15. He has submitted that the historical important site of Arikanmedu should not be left ruined due to modernization and urbanization by its inmates and also, its protection, in its original form becomes a matter of urgent concern. Therefore, it is highly justified to invoke urgency provisions under Section 17 of the Land Acquisition Act, 1894 to acquire the lands situated at historically important place of Arikanmedu in order to prevent it from being ruined by modernization and urbanization process. Therefore, it is just and necessary to invoke the urgency provisions of land acquisition to acquire above said lands. Therefore, this petition framed and filed by the petitioner is absolutely without merit and unsustainable and as such is liable to be dismissed.
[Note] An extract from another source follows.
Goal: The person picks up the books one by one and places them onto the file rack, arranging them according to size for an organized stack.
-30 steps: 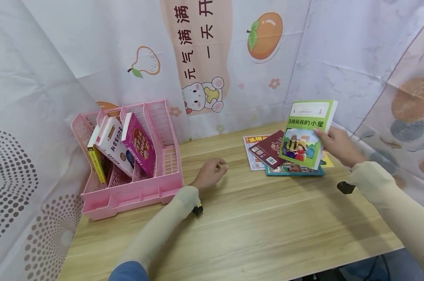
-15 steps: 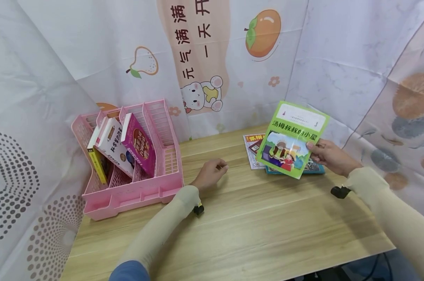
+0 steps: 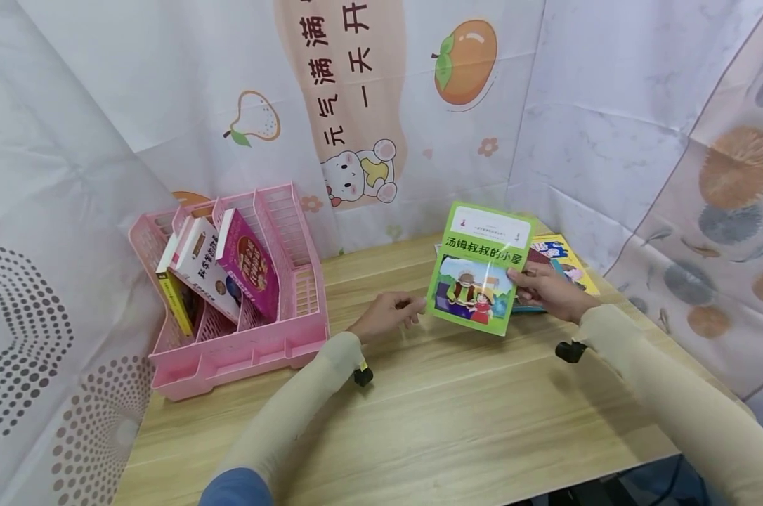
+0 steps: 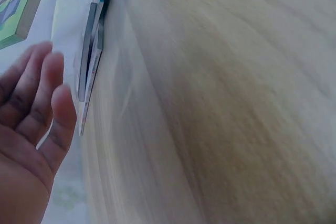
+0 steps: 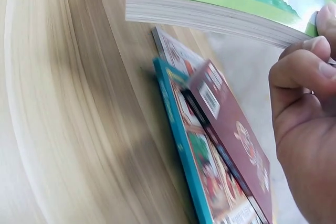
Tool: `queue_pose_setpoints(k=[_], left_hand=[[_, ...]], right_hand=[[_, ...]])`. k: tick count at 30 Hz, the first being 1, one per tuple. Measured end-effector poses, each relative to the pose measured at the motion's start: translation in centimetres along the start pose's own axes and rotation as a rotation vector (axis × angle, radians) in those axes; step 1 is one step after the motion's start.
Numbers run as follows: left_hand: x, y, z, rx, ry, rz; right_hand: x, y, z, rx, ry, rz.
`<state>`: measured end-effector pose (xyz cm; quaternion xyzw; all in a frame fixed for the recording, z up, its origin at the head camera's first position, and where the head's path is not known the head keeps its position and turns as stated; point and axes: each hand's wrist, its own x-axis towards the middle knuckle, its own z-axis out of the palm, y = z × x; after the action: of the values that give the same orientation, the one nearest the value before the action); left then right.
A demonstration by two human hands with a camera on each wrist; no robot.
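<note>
A green paperback book point(image 3: 479, 270) with a cartoon cover is held up in front of the back curtain. My right hand point(image 3: 553, 289) pinches its right edge, thumb on the cover and fingers behind, as the right wrist view also shows. Near the book's lower left edge is my left hand point(image 3: 390, 314), holding nothing. Its fingers point(image 4: 39, 87) point up loosely toward the book's corner in the left wrist view. Behind the green book lie a maroon book point(image 5: 236, 135), a teal-edged book point(image 5: 181, 140) and a yellow book point(image 3: 565, 261), partly covered in the head view.
A pink slotted book rack point(image 3: 239, 351) stands at the left of the wooden table point(image 3: 419, 422). A yellow-spined book point(image 3: 175, 302), a white book point(image 3: 207, 270) and a magenta book point(image 3: 250, 263) lean in its slots. A printed curtain point(image 3: 470, 161) hangs behind.
My right hand has brought the green book leftward and lower, turning its cover more toward the camera. My left hand has stretched slightly right, toward the book's edge.
</note>
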<state>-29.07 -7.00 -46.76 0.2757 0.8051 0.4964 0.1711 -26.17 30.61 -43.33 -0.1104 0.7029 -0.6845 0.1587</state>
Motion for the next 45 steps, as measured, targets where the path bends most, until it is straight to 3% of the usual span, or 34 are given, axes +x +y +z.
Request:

16. He has submitted that in the Notification issued under Section 4(1) of the Land Acquistion Act, 1894, it has been very clearly mentioned that the said lands are being acquired by invoking urgency provisions under Section 17 of the said Act and that 5(A) will be dispensed with. The petitioner having failed to properly peruse the Notification has filed this additional affidavit which is bad in law. It is respectfully submitted that in Rambihari Misra (Dr.) v State of M.P. AIR 1964 MP 111, the Hon'ble Court has observed that it is within the competency of Government to order that in any particular case coming under Sub Section (1) of Section 17 the provisions of Section 5A shall not apply. No sequence is provided in Section 17(4) or there is nothing to prevent simultaneous notice and direction under Section 17(4). After the direction of the Government under Section 17(4), a declaration shall be and necessarily to be made, after the publication of the notification under Section 4. The direction under Section 17(4) may come either simultaneously with the notification under Section 4 or sometime in between the notification and the declaration. In the instant case the Notification under Section 4(1) of the said Act has been approved by the Government vide G.O.Ms.No.57 on 07.01.2011 and the same has been published in the four modes as required under the Act by way of publication in the Tamil News Daily Thamizh Murasu on 12.01.2011, in the English News Daily The Hindu on 13.01.2011, through publication in the Government Gazetter No.7 on 25.01.2011 and by Public Affixture on 09.02.2011. Further, it is submitted that in the above said Notification, in the second paragraph there is clear mention about the invocation of urgency provisions under Section 17(4) and dispensing of enquiry under Section 5A and he submits before the Court the extract of the notification which reads as Under Sub-section (4) of Section 17 of the Land Acquisition Act, the Lieutenant-Governor, Puducherry, directs that in view of the urgency of the case, the provisions of Section 5-A of the Act shall not apply to this case. Therefore, the additional affidavit filed by the petitioner, as a whole is liable to be dismissed and set aside as there is no merit in it.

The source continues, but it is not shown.